(Description of the task) What you write must be the listing below in full, word for word, minus its pictures.

(Supplied material)
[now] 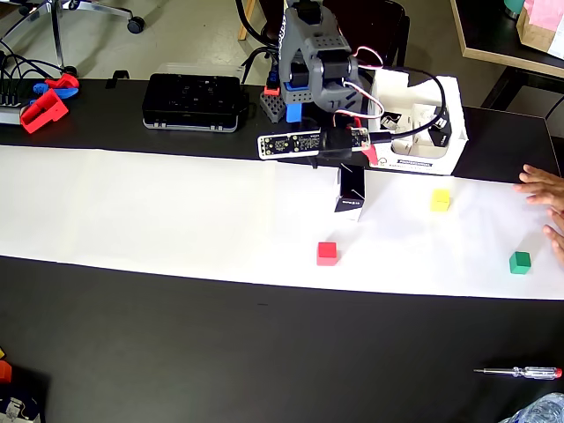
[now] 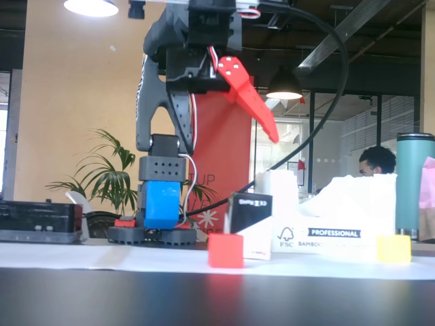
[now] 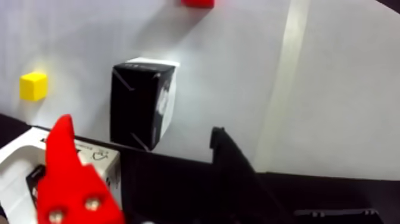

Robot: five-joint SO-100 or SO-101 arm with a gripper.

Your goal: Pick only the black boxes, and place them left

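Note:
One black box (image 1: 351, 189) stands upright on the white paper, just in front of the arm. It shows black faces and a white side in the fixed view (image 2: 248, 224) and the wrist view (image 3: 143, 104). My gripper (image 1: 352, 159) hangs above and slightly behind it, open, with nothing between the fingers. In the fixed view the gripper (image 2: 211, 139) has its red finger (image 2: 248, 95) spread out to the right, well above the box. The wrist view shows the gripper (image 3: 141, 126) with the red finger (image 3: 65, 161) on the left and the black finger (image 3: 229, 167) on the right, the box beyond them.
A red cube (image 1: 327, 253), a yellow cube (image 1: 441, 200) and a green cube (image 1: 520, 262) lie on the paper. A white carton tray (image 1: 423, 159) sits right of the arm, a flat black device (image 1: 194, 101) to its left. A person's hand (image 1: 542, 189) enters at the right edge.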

(Reply to the exercise)
[now] 
[now] 
[now] 

Robot: five-joint SO-100 or SO-101 arm with a gripper.

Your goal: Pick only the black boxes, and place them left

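Note:
One black box (image 1: 351, 189) stands upright on the white paper, just in front of the arm. It shows black faces and a white side in the fixed view (image 2: 248, 224) and the wrist view (image 3: 143, 104). My gripper (image 1: 352, 159) hangs above and slightly behind it, open, with nothing between the fingers. In the fixed view the gripper (image 2: 211, 139) has its red finger (image 2: 248, 95) spread out to the right, well above the box. The wrist view shows the gripper (image 3: 141, 126) with the red finger (image 3: 65, 161) on the left and the black finger (image 3: 229, 167) on the right, the box beyond them.
A red cube (image 1: 327, 253), a yellow cube (image 1: 441, 200) and a green cube (image 1: 520, 262) lie on the paper. A white carton tray (image 1: 423, 159) sits right of the arm, a flat black device (image 1: 194, 101) to its left. A person's hand (image 1: 542, 189) enters at the right edge.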

This answer requires no additional content.